TASK REQUIREMENTS »
From the first line to the last, copy the data exactly and drop the pictures.

Content starts

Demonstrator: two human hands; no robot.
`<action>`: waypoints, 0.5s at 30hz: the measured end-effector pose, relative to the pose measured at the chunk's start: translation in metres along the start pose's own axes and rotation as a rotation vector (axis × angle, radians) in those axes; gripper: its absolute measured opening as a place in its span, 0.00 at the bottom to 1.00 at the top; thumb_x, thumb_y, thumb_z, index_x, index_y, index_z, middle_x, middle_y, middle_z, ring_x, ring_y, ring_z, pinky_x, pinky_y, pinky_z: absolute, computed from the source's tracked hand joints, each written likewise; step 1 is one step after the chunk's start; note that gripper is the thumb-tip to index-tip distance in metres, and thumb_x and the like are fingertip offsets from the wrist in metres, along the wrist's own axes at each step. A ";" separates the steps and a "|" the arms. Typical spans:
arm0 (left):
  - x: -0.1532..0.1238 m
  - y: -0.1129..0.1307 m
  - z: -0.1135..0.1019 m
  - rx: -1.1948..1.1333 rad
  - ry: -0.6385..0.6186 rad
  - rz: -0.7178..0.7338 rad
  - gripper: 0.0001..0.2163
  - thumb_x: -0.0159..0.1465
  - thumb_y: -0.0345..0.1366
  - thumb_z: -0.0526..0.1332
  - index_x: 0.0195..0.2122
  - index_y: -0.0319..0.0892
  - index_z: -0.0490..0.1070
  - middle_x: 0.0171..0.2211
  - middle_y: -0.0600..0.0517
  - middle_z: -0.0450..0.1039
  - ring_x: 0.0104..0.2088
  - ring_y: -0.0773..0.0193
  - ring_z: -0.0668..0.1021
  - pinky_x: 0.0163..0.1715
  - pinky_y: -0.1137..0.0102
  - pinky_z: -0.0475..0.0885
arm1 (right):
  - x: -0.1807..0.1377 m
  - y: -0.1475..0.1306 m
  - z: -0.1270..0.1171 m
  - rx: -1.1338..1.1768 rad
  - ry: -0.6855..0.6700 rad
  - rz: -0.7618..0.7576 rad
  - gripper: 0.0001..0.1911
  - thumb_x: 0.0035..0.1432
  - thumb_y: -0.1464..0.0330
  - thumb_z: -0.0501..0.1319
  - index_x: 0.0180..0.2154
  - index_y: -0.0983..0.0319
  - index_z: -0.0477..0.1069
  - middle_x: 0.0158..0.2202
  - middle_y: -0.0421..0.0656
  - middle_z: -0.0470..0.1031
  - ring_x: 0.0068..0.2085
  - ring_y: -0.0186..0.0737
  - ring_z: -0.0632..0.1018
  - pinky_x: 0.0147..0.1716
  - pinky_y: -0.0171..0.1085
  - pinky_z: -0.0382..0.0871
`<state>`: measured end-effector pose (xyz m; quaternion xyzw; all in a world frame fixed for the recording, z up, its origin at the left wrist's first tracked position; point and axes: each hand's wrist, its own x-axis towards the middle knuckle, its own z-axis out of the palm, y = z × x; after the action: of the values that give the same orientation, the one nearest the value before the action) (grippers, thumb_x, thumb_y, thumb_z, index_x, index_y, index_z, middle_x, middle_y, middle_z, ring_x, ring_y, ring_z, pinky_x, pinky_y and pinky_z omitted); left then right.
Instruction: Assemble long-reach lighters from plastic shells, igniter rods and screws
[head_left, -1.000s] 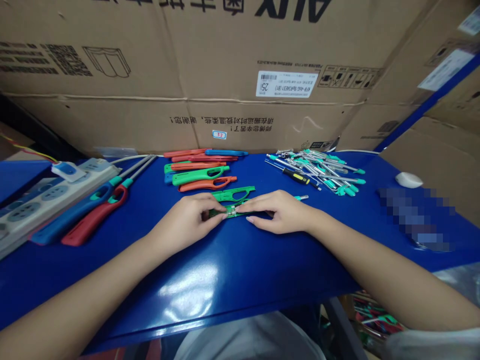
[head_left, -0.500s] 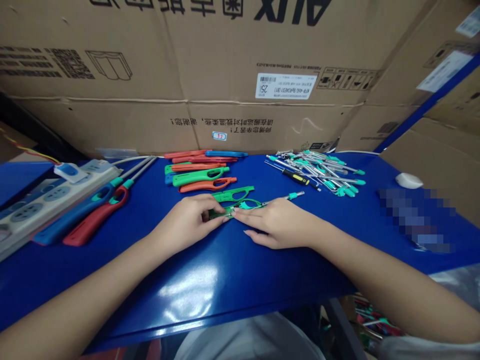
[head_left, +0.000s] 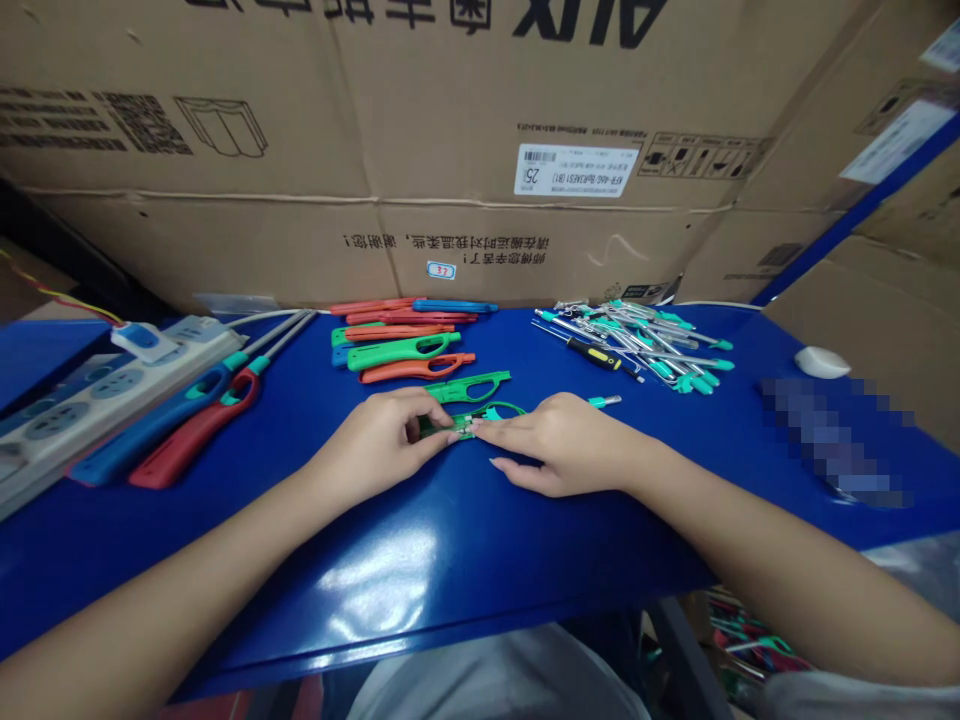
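My left hand (head_left: 390, 435) pinches an opened green lighter half-shell (head_left: 439, 426) near the middle of the table. Across from it, my right hand (head_left: 551, 445) presses its fingertips onto small parts in the shell, with its thumb apart below. A teal trigger (head_left: 491, 412) shows at the shell's handle loop. From behind my right hand sticks out the tip of a metal lighter nozzle (head_left: 611, 400); its middle is hidden under the hand. Just beyond my fingers lies another green half-shell (head_left: 469, 386).
Orange, green and blue lighter shells (head_left: 405, 350) lie behind. Metal nozzles (head_left: 660, 345) with teal parts are heaped at back right beside a black-yellow screwdriver (head_left: 596, 355). Left are a blue lighter (head_left: 150, 425), a red lighter (head_left: 195, 430) and a power strip (head_left: 112, 385). Cardboard (head_left: 420, 150) walls the back.
The metal nozzle has swung down toward me beside the shell, and less of it shows past my right hand. My left hand stays on the shell.
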<state>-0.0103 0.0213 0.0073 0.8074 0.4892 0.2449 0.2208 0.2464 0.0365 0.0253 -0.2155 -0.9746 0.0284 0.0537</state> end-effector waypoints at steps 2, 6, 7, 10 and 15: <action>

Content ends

EXERCISE ANSWER »
Demonstrator: two human hands; no robot.
`<action>`: waypoints, 0.5s at 30hz: the measured end-effector pose, relative to the pose measured at the chunk's start: translation in metres along the start pose's own axes and rotation as a rotation vector (axis × angle, radians) in those axes; gripper: its absolute measured opening as a place in its span, 0.00 at the bottom to 1.00 at the top; thumb_x, thumb_y, thumb_z, index_x, index_y, index_z, middle_x, middle_y, middle_z, ring_x, ring_y, ring_z, pinky_x, pinky_y, pinky_z: absolute, computed from the source's tracked hand joints, each written likewise; step 1 is one step after the chunk's start; note that gripper is the thumb-tip to index-tip distance in metres, and thumb_x and the like are fingertip offsets from the wrist in metres, along the wrist's own axes at each step. A ";" separates the steps and a "|" the arms. Typical spans:
arm0 (left):
  - x: -0.1532..0.1238 m
  - y: -0.1129..0.1307 m
  - z: -0.1135..0.1019 m
  - rx: -1.1948..1.1333 rad
  - ry: -0.6385..0.6186 rad
  - rz: -0.7178..0.7338 rad
  - gripper: 0.0001..0.2163
  - thumb_x: -0.0159..0.1465
  - thumb_y: -0.0345..0.1366
  - thumb_z: -0.0526..0.1332
  - index_x: 0.0195..0.2122
  - index_y: -0.0319..0.0892
  - index_z: -0.0490..0.1070
  - middle_x: 0.0171..0.2211
  - middle_y: -0.0600..0.0517
  - middle_z: -0.0450..0.1039
  - ring_x: 0.0104..0.2088
  - ring_y: -0.0773..0.0193
  - ring_z: -0.0668..0.1021
  - pinky_x: 0.0163..0.1715
  - pinky_y: -0.1137..0.0102
  - pinky_z: -0.0475..0.0885
arm1 (right):
  - x: -0.1807..0.1377 m
  - y: -0.1475..0.1306 m
  - z: -0.1270..0.1171 m
  - rx: -1.1338..1.1768 rad
  - ry: -0.6855..0.6700 rad
  - rz: -0.7618..0.7576 rad
  - gripper: 0.0001..0.1911
  - thumb_x: 0.0035..0.1432
  - thumb_y: -0.1464..0.0330
  - thumb_z: -0.0501..0.1319
  - index_x: 0.0180..0.2154
  - index_y: -0.0983..0.0319
  - index_z: -0.0477..0.1069
  - middle_x: 0.0158..0.2202
  - middle_y: -0.0421..0.0656
  - middle_z: -0.0470..0.1031
  - ring_x: 0.0068..0.2085
  - ring_y: -0.0186..0.0737
  - ring_z: -0.0632..0.1018
  - pinky_x: 0.0147..0.1716
  - pinky_y: -0.0171..0.1085
  - pinky_z: -0.0382..0.0871
`<state>`: measured end-effector pose (xyz m; quaternion xyzw; all in a world frame fixed for the recording, z up, its origin at the left wrist's first tracked position; point and axes: each hand's wrist, its own x-axis towards the middle knuckle, its own z-axis out of the palm, y = z × x; after the action: of the values that give the same orientation, the one nearest the value before the action) (grippers, thumb_x, thumb_y, thumb_z, index_x, index_y, index_z, middle_x, middle_y, middle_z, ring_x, ring_y, ring_z, pinky_x, pinky_y and pinky_z omitted); left then right.
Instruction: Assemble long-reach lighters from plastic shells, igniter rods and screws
[head_left, -1.000s] 
[head_left, -0.500s] 
[head_left, +0.000s] 
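My left hand (head_left: 390, 435) pinches an opened green lighter half-shell (head_left: 439, 426) near the middle of the table. Across from it, my right hand (head_left: 551, 445) presses its fingertips onto small parts in the shell, with its thumb apart below. A teal trigger (head_left: 491, 412) shows at the shell's handle loop. From behind my right hand sticks out the tip of a metal lighter nozzle (head_left: 611, 400); its middle is hidden under the hand. Just beyond my fingers lies another green half-shell (head_left: 469, 386).
Orange, green and blue lighter shells (head_left: 405, 350) lie behind. Metal nozzles (head_left: 660, 345) with teal parts are heaped at back right beside a black-yellow screwdriver (head_left: 596, 355). Left are a blue lighter (head_left: 150, 425), a red lighter (head_left: 195, 430) and a power strip (head_left: 112, 385). Cardboard (head_left: 420, 150) walls the back.
The metal nozzle has swung down toward me beside the shell, and less of it shows past my right hand. My left hand stays on the shell.
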<state>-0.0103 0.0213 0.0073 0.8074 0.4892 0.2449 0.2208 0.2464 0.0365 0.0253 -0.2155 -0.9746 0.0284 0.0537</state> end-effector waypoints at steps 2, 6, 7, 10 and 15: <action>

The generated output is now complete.